EXERCISE INSTRUCTIONS. Check each line below for "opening" and give the count of those that have it, nothing else.
--- MATERIALS PROVIDED Enclosed Below ---
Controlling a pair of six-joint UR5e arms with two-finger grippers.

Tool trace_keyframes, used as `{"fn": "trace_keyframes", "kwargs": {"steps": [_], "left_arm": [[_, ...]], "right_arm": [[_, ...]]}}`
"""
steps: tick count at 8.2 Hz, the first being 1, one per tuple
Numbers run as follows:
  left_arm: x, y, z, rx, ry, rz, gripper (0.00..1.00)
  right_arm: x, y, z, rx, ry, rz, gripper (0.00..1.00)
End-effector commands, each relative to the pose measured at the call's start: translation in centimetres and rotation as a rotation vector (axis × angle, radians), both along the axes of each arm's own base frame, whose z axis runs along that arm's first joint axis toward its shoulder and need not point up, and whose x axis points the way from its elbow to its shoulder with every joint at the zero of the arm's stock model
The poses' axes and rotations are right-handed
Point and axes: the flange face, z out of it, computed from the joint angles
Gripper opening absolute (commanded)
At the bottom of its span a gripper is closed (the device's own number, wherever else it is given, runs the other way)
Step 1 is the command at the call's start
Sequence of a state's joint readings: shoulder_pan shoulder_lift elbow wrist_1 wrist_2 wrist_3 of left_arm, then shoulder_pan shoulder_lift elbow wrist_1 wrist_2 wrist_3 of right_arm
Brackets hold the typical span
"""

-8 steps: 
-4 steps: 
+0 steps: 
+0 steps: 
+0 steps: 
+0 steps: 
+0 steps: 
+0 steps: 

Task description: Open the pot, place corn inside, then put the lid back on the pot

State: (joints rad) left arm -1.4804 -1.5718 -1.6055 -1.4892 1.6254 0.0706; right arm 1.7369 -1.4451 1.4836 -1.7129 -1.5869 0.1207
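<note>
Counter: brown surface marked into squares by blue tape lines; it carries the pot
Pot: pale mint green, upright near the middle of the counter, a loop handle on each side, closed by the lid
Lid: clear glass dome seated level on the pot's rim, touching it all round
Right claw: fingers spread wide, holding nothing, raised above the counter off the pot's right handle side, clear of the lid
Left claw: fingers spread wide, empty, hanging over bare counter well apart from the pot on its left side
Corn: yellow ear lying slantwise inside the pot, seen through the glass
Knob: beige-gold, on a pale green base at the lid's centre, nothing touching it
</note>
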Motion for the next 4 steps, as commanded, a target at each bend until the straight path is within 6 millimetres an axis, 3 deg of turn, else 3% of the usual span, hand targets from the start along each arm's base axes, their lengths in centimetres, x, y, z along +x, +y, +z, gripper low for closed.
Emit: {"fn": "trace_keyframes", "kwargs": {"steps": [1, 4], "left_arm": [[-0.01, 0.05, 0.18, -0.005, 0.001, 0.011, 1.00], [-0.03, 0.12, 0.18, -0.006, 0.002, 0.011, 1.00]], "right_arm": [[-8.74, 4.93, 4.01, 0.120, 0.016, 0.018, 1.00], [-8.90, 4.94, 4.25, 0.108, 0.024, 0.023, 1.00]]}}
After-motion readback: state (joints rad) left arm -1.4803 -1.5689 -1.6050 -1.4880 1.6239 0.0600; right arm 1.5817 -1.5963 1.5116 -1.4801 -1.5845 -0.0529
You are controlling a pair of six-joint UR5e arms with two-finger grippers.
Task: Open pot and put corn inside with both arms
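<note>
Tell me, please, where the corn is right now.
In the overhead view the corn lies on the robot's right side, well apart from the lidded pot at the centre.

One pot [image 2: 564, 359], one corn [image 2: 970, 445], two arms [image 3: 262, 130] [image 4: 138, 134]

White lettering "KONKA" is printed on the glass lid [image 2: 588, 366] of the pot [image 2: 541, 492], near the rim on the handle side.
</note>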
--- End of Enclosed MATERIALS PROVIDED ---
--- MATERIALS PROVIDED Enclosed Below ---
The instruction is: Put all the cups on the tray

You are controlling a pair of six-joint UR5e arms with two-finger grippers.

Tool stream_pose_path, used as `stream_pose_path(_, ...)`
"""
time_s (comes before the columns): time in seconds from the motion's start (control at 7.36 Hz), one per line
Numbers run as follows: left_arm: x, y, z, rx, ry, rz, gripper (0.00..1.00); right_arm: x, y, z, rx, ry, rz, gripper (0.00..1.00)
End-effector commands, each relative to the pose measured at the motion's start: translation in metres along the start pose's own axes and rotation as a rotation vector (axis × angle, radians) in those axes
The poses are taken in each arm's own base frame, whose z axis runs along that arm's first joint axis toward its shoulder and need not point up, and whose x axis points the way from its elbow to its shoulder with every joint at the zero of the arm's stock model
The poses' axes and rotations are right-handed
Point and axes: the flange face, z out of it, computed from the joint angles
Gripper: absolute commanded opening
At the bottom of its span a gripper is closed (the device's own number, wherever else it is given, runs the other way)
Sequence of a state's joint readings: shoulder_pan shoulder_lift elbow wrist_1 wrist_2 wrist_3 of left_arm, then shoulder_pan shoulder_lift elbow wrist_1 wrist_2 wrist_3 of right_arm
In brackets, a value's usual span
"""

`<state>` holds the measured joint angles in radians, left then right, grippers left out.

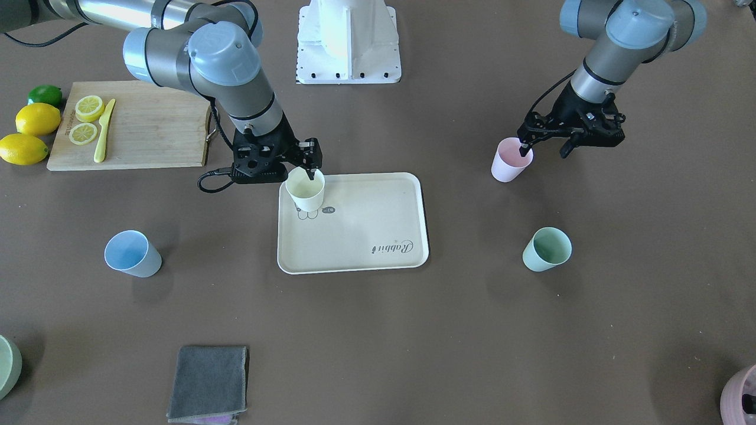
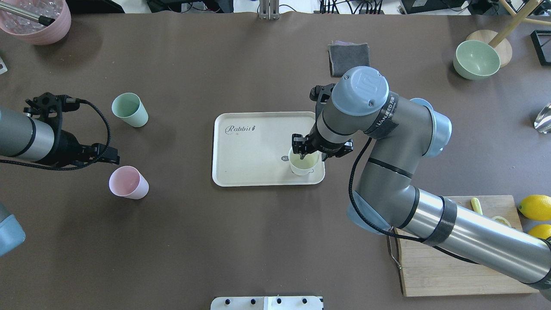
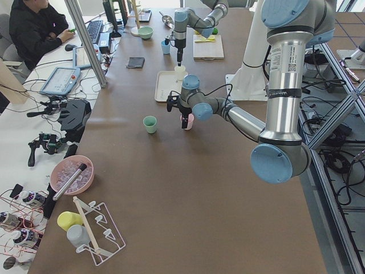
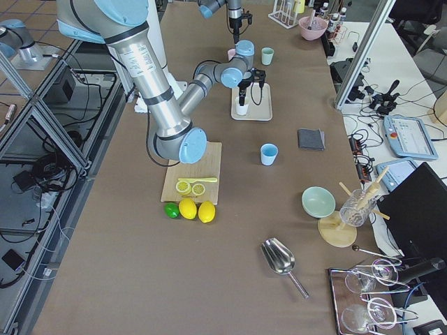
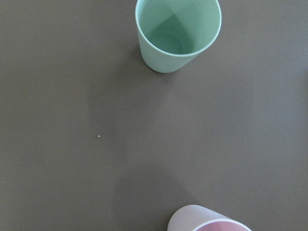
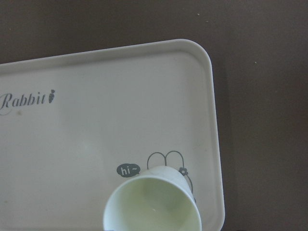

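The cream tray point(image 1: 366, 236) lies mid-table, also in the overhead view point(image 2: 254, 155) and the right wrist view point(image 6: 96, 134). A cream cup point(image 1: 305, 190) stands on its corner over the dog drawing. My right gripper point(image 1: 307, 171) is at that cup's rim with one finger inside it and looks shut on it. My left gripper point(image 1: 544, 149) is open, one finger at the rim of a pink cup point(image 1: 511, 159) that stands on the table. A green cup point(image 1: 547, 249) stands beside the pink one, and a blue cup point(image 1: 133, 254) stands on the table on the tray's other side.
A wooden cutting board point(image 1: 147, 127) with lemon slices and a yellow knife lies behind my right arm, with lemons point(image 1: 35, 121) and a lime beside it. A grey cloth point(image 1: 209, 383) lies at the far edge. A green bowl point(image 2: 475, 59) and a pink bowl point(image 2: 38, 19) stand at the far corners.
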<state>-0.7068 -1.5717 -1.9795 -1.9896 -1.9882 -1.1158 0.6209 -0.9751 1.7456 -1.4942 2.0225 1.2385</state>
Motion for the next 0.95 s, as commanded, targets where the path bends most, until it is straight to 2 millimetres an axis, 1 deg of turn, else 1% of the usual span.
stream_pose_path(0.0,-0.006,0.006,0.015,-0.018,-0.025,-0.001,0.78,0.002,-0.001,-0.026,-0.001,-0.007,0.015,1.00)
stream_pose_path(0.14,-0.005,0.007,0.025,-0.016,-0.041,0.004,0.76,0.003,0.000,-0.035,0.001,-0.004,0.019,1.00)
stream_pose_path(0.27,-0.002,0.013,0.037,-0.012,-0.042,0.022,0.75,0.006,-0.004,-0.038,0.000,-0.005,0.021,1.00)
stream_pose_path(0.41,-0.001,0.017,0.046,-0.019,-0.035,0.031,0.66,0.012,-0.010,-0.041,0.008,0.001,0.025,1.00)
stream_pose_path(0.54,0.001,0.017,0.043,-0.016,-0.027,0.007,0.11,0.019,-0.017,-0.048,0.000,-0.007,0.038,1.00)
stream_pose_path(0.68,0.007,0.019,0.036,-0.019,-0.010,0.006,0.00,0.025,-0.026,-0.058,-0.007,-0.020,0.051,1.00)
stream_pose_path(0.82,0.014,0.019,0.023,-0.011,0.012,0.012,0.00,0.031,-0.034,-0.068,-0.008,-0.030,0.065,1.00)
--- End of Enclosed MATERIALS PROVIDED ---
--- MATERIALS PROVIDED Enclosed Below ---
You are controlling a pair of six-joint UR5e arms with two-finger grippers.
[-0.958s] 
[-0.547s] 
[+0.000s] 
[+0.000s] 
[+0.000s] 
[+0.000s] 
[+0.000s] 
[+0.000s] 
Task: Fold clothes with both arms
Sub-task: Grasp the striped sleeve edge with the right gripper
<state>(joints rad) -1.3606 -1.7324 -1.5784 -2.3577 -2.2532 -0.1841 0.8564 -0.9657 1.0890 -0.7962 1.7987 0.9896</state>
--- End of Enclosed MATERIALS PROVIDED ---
WRITTEN RESPONSE. 2